*EXERCISE INSTRUCTIONS*
Exactly as written, transcribe each record below.

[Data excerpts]
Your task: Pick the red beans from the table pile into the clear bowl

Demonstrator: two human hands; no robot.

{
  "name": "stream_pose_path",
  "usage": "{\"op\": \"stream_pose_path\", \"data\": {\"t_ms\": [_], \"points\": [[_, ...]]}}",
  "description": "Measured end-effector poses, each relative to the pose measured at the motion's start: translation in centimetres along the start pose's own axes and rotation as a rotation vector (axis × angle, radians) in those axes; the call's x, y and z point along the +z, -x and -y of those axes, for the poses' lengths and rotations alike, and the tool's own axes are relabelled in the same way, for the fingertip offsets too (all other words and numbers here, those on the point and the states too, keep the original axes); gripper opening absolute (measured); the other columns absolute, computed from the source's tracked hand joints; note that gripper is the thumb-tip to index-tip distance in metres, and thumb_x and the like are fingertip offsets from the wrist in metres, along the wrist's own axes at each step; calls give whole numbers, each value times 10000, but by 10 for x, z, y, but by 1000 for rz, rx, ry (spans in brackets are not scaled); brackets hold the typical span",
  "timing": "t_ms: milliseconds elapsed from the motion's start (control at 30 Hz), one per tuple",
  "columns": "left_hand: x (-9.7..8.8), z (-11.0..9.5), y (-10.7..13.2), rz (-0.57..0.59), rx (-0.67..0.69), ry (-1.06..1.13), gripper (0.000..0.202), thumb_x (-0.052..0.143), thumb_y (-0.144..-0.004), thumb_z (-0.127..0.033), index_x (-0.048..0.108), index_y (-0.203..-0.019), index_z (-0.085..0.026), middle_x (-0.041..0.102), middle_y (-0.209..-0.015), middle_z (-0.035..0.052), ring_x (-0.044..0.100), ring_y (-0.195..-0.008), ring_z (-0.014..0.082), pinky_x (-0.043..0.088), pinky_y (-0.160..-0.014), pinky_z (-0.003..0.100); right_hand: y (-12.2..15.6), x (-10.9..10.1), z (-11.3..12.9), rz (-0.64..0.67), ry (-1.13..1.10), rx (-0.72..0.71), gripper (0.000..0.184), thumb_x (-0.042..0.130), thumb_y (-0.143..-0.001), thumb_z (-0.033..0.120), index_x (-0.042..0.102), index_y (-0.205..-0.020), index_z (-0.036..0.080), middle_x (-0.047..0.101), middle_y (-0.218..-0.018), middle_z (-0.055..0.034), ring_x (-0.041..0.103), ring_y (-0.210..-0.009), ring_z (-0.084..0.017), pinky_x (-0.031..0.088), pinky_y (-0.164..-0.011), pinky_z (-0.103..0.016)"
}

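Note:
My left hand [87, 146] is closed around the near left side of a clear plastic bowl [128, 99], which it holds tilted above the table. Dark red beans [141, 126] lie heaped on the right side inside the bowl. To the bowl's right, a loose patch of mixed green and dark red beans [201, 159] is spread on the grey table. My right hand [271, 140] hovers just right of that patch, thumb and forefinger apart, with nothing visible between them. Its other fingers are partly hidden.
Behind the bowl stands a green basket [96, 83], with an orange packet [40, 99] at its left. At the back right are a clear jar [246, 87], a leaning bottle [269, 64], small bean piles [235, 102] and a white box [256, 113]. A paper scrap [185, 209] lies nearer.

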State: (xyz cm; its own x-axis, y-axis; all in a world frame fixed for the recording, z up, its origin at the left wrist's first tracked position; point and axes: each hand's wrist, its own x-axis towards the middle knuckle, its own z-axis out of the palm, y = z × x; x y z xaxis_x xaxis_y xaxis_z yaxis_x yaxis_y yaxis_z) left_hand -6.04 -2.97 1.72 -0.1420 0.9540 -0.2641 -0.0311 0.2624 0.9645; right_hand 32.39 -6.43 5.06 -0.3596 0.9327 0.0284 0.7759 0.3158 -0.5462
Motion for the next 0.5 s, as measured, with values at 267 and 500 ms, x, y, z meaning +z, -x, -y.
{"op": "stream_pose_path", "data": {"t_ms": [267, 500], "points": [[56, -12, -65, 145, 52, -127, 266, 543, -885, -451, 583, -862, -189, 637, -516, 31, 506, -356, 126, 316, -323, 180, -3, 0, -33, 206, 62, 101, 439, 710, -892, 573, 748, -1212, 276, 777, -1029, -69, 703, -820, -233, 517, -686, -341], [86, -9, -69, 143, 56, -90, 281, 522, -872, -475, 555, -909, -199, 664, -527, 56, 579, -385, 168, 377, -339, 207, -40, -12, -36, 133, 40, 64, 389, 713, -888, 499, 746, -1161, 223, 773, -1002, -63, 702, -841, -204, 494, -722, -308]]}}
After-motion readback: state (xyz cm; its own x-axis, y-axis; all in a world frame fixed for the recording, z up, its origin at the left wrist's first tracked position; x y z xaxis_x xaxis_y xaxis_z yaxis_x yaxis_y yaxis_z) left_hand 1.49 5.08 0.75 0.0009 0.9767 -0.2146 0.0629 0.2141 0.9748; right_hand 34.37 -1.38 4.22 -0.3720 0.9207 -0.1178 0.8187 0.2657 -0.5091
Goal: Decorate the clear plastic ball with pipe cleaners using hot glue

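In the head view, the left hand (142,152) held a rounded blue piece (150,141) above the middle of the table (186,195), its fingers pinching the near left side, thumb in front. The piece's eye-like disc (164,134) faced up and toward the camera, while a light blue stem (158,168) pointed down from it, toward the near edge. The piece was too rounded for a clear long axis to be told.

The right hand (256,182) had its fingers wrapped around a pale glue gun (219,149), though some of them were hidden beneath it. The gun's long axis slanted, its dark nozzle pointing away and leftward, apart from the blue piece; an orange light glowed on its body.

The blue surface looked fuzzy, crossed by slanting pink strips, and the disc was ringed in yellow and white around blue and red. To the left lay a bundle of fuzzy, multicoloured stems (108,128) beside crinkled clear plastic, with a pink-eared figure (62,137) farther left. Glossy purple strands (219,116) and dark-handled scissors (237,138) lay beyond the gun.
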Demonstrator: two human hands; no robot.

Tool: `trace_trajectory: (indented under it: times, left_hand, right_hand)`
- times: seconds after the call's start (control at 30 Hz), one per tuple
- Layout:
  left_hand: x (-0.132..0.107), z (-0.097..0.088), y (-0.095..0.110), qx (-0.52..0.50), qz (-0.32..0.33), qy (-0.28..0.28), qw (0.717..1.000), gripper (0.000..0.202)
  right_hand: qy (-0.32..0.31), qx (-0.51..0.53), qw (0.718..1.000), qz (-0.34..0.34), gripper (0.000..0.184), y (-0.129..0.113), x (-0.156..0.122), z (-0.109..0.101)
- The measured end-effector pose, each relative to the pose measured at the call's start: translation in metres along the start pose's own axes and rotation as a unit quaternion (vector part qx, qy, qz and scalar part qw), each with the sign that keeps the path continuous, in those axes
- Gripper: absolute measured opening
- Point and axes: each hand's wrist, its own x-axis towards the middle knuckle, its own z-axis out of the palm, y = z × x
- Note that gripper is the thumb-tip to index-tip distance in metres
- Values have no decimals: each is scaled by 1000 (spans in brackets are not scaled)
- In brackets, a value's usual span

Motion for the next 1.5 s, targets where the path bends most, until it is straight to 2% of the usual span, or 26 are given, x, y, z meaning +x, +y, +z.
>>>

*RESPONSE AREA*
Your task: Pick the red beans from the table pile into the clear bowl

Demonstrator: two human hands; no robot.

{
  "name": "stream_pose_path",
  "usage": "{\"op\": \"stream_pose_path\", \"data\": {\"t_ms\": [_], \"points\": [[_, ...]]}}",
  "description": "Measured end-effector poses, each relative to the pose measured at the motion's start: translation in centimetres along the start pose's own axes and rotation as a rotation vector (axis × angle, radians) in those axes; the call's x, y and z point along the +z, -x and -y of those axes, for the poses' lengths and rotations alike, and the tool's own axes are relabelled in the same way, for the fingertip offsets too (all other words and numbers here, those on the point and the states too, keep the original axes); gripper opening absolute (measured); the other columns absolute, computed from the source's tracked hand joints; note that gripper is the thumb-tip to index-tip distance in metres, and thumb_x and the like are fingertip offsets from the wrist in metres, along the wrist's own axes at each step; calls give whole numbers, each value times 10000, but by 10 for x, z, y, but by 1000 for rz, rx, ry (spans in brackets are not scaled); brackets hold the typical span",
  "timing": "t_ms: milliseconds elapsed from the motion's start (control at 30 Hz), one per tuple",
  "columns": "left_hand: x (-9.7..8.8), z (-11.0..9.5), y (-10.7..13.2), rz (-0.57..0.59), rx (-0.67..0.69), ry (-1.06..1.13), gripper (0.000..0.202), thumb_x (-0.052..0.143), thumb_y (-0.144..-0.004), thumb_z (-0.127..0.033), index_x (-0.048..0.108), index_y (-0.203..-0.019), index_z (-0.085..0.026), middle_x (-0.041..0.102), middle_y (-0.209..-0.015), middle_z (-0.035..0.052), ring_x (-0.044..0.100), ring_y (-0.195..-0.008), ring_z (-0.014..0.082), pinky_x (-0.043..0.088), pinky_y (-0.160..-0.014), pinky_z (-0.003..0.100); right_hand: y (-12.2..15.6), x (-10.9..10.1), z (-11.3..12.9), rz (-0.64..0.67), ry (-1.13..1.10), rx (-0.72..0.71), gripper (0.000..0.184), thumb_x (-0.042..0.130), thumb_y (-0.143..-0.001), thumb_z (-0.033..0.120), index_x (-0.042..0.102), index_y (-0.205..-0.020), index_z (-0.036..0.080), middle_x (-0.047..0.101), middle_y (-0.218..-0.018), middle_z (-0.055..0.034), ring_x (-0.041..0.103), ring_y (-0.210..-0.009), ring_z (-0.084..0.017), pinky_x (-0.031..0.088), pinky_y (-0.164..-0.011), pinky_z (-0.103..0.016)"
}

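Note:
My left hand [87, 146] is closed around the near left side of a clear plastic bowl [128, 99], which it holds tilted above the table. Dark red beans [141, 126] lie heaped on the right side inside the bowl. To the bowl's right, a loose patch of mixed green and dark red beans [201, 159] is spread on the grey table. My right hand [271, 140] hovers just right of that patch, thumb and forefinger apart, with nothing visible between them. Its other fingers are partly hidden.
Behind the bowl stands a green basket [96, 83], with an orange packet [40, 99] at its left. At the back right are a clear jar [246, 87], a leaning bottle [269, 64], small bean piles [235, 102] and a white box [256, 113]. A paper scrap [185, 209] lies nearer.
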
State: (xyz cm; its own x-axis, y-axis; all in a world frame fixed for the recording, z up, its origin at the left wrist's first tracked position; point and axes: each hand's wrist, its own x-axis towards the middle knuckle, its own z-axis out of the palm, y = z × x; x y z xaxis_x xaxis_y xaxis_z yaxis_x yaxis_y yaxis_z) left_hand -6.04 -2.97 1.72 -0.1420 0.9540 -0.2641 -0.0311 0.2624 0.9645; right_hand 32.39 -6.43 5.06 -0.3596 0.9327 0.0284 0.7759 0.3158 -0.5462
Motion for the next 0.5 s, as measured, with values at 267 and 500 ms, x, y, z meaning +z, -x, -y.
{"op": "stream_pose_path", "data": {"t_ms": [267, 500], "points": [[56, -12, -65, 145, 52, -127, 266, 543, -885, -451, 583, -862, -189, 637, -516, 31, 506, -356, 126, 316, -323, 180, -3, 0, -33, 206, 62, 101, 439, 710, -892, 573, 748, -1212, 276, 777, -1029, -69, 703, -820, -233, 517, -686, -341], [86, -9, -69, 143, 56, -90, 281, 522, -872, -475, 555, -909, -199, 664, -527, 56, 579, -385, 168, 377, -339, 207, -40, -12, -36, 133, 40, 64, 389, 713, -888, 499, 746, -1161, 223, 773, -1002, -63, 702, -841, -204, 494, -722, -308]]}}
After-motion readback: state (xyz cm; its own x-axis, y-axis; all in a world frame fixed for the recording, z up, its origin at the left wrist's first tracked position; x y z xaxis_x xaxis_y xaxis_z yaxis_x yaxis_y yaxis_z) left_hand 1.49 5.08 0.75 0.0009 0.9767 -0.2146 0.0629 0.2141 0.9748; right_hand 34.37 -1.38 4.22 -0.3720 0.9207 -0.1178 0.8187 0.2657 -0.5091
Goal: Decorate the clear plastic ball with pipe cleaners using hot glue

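In the head view, the left hand (142,152) held a rounded blue piece (150,141) above the middle of the table (186,195), its fingers pinching the near left side, thumb in front. The piece's eye-like disc (164,134) faced up and toward the camera, while a light blue stem (158,168) pointed down from it, toward the near edge. The piece was too rounded for a clear long axis to be told.

The right hand (256,182) had its fingers wrapped around a pale glue gun (219,149), though some of them were hidden beneath it. The gun's long axis slanted, its dark nozzle pointing away and leftward, apart from the blue piece; an orange light glowed on its body.

The blue surface looked fuzzy, crossed by slanting pink strips, and the disc was ringed in yellow and white around blue and red. To the left lay a bundle of fuzzy, multicoloured stems (108,128) beside crinkled clear plastic, with a pink-eared figure (62,137) farther left. Glossy purple strands (219,116) and dark-handled scissors (237,138) lay beyond the gun.
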Demonstrator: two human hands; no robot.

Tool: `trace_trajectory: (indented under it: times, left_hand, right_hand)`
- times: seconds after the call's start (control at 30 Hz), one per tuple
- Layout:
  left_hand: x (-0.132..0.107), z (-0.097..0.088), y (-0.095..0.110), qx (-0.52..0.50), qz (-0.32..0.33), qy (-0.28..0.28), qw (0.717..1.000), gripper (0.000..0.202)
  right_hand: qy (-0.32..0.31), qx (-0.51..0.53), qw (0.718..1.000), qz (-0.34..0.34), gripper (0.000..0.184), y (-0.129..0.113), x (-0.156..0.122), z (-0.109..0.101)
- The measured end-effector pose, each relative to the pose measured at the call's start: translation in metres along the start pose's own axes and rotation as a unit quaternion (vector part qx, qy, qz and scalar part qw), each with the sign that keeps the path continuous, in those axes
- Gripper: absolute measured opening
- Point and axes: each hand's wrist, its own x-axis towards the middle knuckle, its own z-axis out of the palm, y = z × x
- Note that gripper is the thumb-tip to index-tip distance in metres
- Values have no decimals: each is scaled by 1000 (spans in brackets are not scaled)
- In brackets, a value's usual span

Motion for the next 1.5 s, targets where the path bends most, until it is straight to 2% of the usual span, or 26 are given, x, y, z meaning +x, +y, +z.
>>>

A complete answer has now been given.